***** Input data *****
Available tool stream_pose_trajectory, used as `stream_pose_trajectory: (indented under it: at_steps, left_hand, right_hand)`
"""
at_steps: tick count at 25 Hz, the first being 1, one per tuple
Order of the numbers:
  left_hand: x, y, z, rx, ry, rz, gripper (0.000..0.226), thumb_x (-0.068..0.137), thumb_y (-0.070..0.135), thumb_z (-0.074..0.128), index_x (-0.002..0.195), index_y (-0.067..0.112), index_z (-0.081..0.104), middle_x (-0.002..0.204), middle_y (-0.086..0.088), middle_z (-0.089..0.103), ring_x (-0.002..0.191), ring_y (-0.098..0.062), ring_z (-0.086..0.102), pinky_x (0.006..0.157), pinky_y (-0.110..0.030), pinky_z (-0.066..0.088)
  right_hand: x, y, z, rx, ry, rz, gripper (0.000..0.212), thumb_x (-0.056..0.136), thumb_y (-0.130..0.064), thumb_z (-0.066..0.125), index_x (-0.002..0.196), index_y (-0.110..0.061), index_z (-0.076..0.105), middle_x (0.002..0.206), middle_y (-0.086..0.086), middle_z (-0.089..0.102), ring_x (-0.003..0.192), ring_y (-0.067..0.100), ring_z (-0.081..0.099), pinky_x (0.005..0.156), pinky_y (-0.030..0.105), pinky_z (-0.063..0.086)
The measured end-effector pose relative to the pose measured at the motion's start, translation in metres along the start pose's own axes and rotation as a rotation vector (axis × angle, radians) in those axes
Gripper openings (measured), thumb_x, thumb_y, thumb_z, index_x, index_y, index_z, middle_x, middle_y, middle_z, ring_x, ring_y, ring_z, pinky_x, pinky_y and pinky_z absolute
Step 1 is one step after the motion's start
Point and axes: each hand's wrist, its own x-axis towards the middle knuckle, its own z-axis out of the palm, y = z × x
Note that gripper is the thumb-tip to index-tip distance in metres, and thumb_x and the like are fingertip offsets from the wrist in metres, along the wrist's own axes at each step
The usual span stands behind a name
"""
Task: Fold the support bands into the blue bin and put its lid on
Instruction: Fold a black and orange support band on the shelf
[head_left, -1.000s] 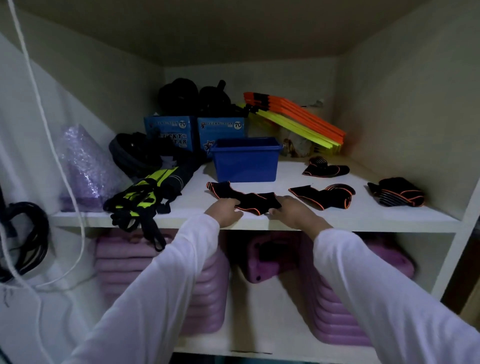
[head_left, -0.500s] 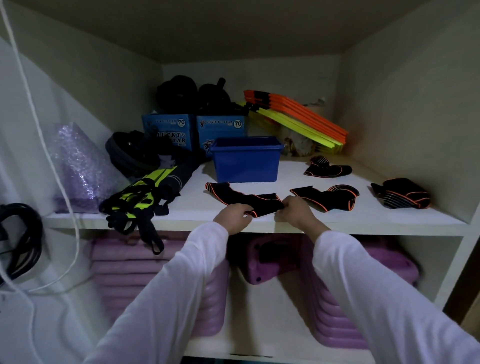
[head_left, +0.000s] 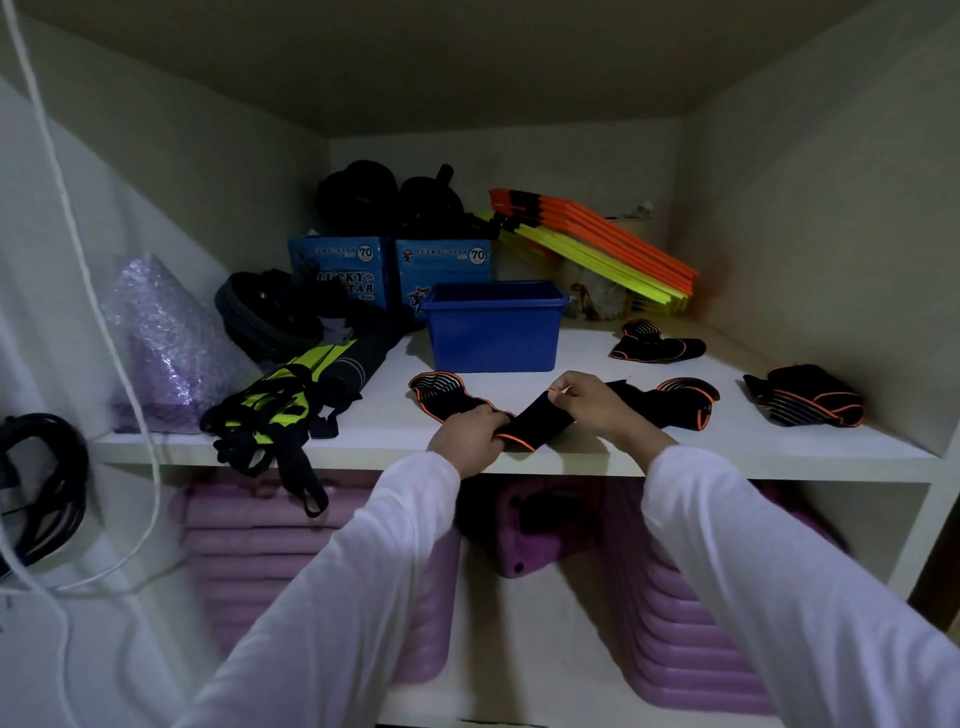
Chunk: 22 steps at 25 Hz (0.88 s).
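At the white shelf's (head_left: 363, 415) front edge, both hands, left (head_left: 470, 439) and right (head_left: 597, 402), pinch one black orange-trimmed support band (head_left: 524, 423), the open blue plastic bin (head_left: 493, 332) behind, three similar bands (head_left: 805, 397) scattered toward the right edge.

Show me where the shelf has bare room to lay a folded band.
Bare patches on the shelf: right of the blue bin, before the rear band; and the front right edge, below the right-hand band. Crowded: the left side, with the strap bundle.
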Motion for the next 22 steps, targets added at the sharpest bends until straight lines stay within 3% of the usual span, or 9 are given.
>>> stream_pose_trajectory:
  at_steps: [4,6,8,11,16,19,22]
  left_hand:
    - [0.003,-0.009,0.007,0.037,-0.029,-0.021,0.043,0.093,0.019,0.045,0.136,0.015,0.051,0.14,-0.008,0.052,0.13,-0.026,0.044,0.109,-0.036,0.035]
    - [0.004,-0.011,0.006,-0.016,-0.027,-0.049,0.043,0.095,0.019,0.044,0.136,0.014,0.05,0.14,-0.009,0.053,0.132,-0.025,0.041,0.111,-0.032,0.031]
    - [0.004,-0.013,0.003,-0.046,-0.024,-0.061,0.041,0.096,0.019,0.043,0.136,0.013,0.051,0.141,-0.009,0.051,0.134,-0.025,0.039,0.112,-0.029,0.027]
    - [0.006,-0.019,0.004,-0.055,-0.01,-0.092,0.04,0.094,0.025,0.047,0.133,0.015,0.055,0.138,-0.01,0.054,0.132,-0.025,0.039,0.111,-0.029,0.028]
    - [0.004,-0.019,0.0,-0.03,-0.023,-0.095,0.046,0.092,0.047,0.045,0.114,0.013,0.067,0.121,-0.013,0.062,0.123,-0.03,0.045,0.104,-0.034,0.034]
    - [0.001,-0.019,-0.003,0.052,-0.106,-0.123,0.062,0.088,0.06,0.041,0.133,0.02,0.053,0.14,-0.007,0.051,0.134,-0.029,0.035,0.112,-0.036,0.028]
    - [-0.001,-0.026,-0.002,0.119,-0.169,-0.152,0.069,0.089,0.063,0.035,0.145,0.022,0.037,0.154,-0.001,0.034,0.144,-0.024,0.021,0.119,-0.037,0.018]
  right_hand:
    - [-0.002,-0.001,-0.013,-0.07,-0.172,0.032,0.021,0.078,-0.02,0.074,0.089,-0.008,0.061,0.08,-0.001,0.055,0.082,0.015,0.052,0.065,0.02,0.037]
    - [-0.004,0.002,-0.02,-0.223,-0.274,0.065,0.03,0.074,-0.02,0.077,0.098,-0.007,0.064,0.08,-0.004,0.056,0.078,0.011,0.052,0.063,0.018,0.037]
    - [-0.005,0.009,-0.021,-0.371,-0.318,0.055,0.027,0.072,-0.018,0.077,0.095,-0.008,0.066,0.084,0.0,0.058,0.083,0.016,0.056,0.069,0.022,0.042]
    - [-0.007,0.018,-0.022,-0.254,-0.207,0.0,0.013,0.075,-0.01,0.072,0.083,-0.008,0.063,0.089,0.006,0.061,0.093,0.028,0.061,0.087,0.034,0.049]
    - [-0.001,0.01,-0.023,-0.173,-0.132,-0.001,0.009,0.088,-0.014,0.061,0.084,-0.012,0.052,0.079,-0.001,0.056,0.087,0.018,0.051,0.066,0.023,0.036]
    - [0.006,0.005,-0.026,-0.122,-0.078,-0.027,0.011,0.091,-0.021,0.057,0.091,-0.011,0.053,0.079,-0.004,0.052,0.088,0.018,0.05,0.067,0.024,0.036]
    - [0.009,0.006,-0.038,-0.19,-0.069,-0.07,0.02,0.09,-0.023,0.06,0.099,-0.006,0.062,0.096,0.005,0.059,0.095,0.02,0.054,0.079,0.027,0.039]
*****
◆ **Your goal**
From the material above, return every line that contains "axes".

◆ **Written answer**
The measured end-effector pose relative to the pose measured at the motion's start, translation in metres along the start pose's own axes and rotation as a rotation vector (axis × angle, radians) in those axes
Point and axes: each hand's wrist, its own x-axis towards the middle knuckle, its own z-axis out of the palm, y = z × x
Note that gripper is the thumb-tip to index-tip distance in metres, and thumb_x and the like are fingertip offsets from the wrist in metres, along the wrist's own axes at each step

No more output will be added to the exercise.